When online mapping was first around the javascript slippy map hadn't been invented. The page would show you a given map tile, and provide left/right/up/down/zoom buttons that would load a tile one step in the direction you chose. Sometimes with a complete pageload for every step.
For example: https://web.archive.org/web/20040805053745/http://getamap.or...
Google maps was still years away. And tile server tech wasn’t quite there to ship it yet. But it was the obvious thing to build, and not in any way a mystery as to how you’d do it.
Inventions are often that way -- think of the mousetrap. People knew springs pinched the crap out of you when released. But nobody had made a device to kill mice, yet untilthat was invented.
I don't know what the cognitive bias for thinking that because you thought of an idea it must be obvious is, but it exists. I say that as a patent inventor.
The technical "how" of the implementation is not really obvious, you could implement the same result in many possible ways, some better than others.

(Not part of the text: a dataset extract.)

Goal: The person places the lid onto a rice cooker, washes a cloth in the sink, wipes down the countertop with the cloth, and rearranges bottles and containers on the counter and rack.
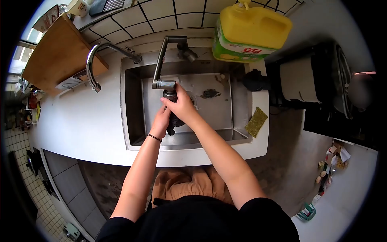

Technical and business limitations drove the design of MapQuest. That client computers had little computing power, bandwidth (on both sides of the pipe) was limited and expensive, and processing power on the server for a very low value user (per interaction) had to be meted. No one who used MapQuest didn't wish they could just smoothly scroll the map, but we were fine given many of us were on a terrible connection, ran on systems with limited graphics power (where even smoothly blitting a high resolution raster graphic was taxing), etc.
Every improvement (more computing power, memory, storage, bandwidth, or even business model, etc) in the industry invariably leads to many people all independently seeing the same obvious next step, many groups building the same eventual thing, and then the losers (from a market perspective) claiming that their ideas were stolen. It is the story of this industry.
Perhaps you could interpret the parent comment as "if you're doing online mapping [and mouse drag/drop is possible in the browser], the first thing you think of ..."
There were also other interesting navigation schemes that relied on multi button mice or tablets.
I still like the model where you hold down a button and the navigation speed and direction is controlled by the distance and angle from that click point to the mouse cursor.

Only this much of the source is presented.